(MATERIAL PROVIDED)
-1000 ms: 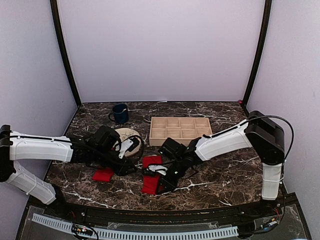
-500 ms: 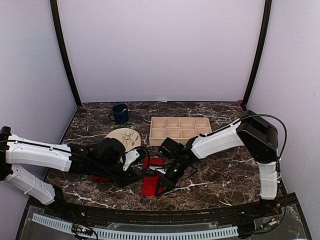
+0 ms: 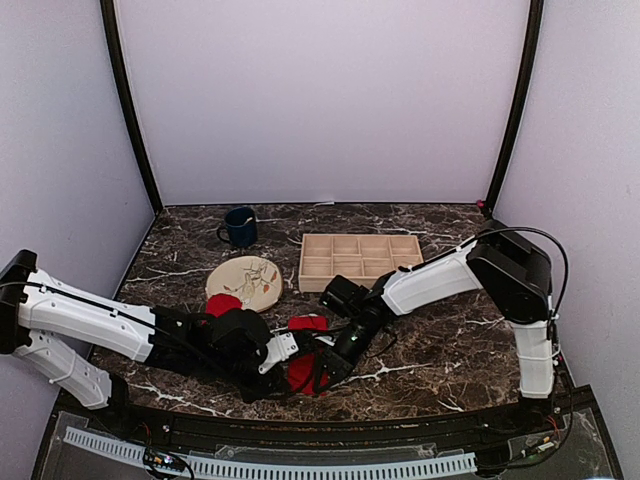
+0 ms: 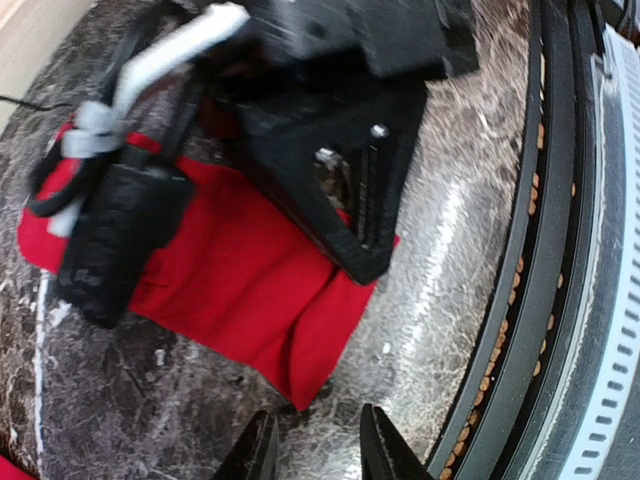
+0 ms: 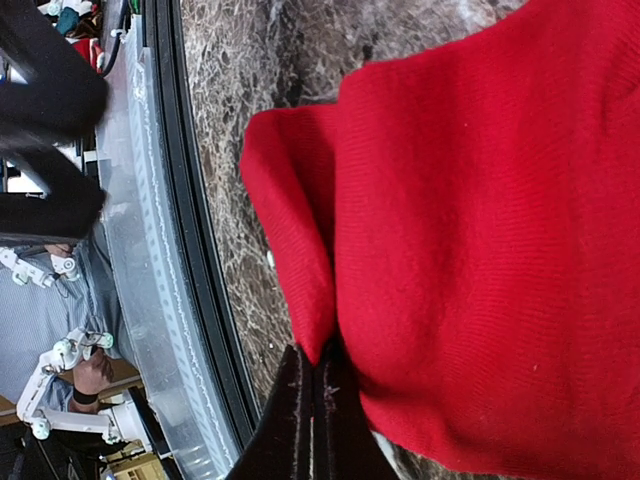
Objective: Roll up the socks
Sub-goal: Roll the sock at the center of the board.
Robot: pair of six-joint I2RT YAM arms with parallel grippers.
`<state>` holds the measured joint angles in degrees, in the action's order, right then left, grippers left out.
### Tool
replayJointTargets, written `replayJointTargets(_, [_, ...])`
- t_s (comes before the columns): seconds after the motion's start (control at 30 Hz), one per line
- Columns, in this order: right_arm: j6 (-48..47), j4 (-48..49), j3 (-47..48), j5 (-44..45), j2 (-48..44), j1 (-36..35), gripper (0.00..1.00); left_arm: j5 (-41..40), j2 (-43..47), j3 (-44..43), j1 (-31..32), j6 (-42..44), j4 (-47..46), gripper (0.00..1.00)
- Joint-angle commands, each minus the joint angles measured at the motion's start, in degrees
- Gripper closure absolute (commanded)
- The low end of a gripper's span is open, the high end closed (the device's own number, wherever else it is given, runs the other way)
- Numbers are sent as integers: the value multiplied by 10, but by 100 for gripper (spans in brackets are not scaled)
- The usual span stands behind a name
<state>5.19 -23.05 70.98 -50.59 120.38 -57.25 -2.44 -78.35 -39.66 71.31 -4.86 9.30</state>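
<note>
A red sock lies near the table's front edge, partly under both grippers. It also shows in the left wrist view and fills the right wrist view. My right gripper is shut on a fold at the sock's edge. My left gripper is open and empty, low over the table, with a corner of the sock just ahead of its gap. A second red sock shows by the plate, partly hidden behind my left arm.
A patterned plate, a blue mug and a wooden compartment tray stand behind the socks. The black rim and ribbed rail of the table's front edge run close beside the sock and both grippers.
My left arm has swung right and toward the front edge, up to the sock. The right gripper has stayed shut on the sock and shifted slightly left. The second sock now shows by the plate.
</note>
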Motion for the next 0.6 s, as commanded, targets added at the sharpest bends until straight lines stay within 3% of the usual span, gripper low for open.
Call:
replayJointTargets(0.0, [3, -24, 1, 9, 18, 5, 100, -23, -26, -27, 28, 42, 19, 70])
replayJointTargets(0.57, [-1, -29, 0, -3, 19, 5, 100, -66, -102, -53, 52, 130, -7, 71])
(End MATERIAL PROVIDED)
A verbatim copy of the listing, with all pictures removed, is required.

- OUTPUT FOR THIS EXERCISE
-1000 ms: 
-500 ms: 
+0 ms: 
+0 ms: 
+0 ms: 
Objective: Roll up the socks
Sub-goal: Roll the sock at the center of the board.
Robot: pair of six-joint I2RT YAM arms with parallel grippers.
`<state>` holds the measured joint angles in degrees, in the action's order, right then left, grippers left out.
### Tool
replayJointTargets, written `replayJointTargets(_, [_, ...])`
- t_s (comes before the columns): seconds after the motion's start (control at 30 Hz), one per line
- Columns, in this order: right_arm: j6 (-48..47), j4 (-48..49), j3 (-47..48), j5 (-44..45), j2 (-48..44), j1 (-36..35), gripper (0.00..1.00); left_arm: j5 (-41..40), j2 (-43..47), j3 (-44..43), j1 (-31..32), j6 (-42..44), j4 (-47..46), gripper (0.00..1.00)
- Joint-angle commands, each minus the joint angles measured at the motion's start, in degrees
- Gripper closure absolute (commanded)
- The low end of a gripper's span is open, the high end closed (the device's own number, wherever else it is given, runs the other way)
- Numbers are sent as integers: the value multiplied by 10, but by 100 for gripper (spans in brackets are not scaled)
- The usual span stands behind a name
<state>5.19 -23.05 70.98 -50.59 120.38 -57.25 -2.44 -78.35 -39.66 71.31 -4.86 9.30</state>
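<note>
A red sock lies near the table's front edge, partly under both grippers. It also shows in the left wrist view and fills the right wrist view. My right gripper is shut on a fold at the sock's edge. My left gripper is open and empty, low over the table, with a corner of the sock just ahead of its gap. A second red sock shows by the plate, partly hidden behind my left arm.
A patterned plate, a blue mug and a wooden compartment tray stand behind the socks. The black rim and ribbed rail of the table's front edge run close beside the sock and both grippers.
My left arm has swung right and toward the front edge, up to the sock. The right gripper has stayed shut on the sock and shifted slightly left. The second sock now shows by the plate.
</note>
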Motion for the next 0.6 s, as commanded, targets added at the sharpest bends until straight lines stay within 3% of the usual span, gripper low for open.
Call:
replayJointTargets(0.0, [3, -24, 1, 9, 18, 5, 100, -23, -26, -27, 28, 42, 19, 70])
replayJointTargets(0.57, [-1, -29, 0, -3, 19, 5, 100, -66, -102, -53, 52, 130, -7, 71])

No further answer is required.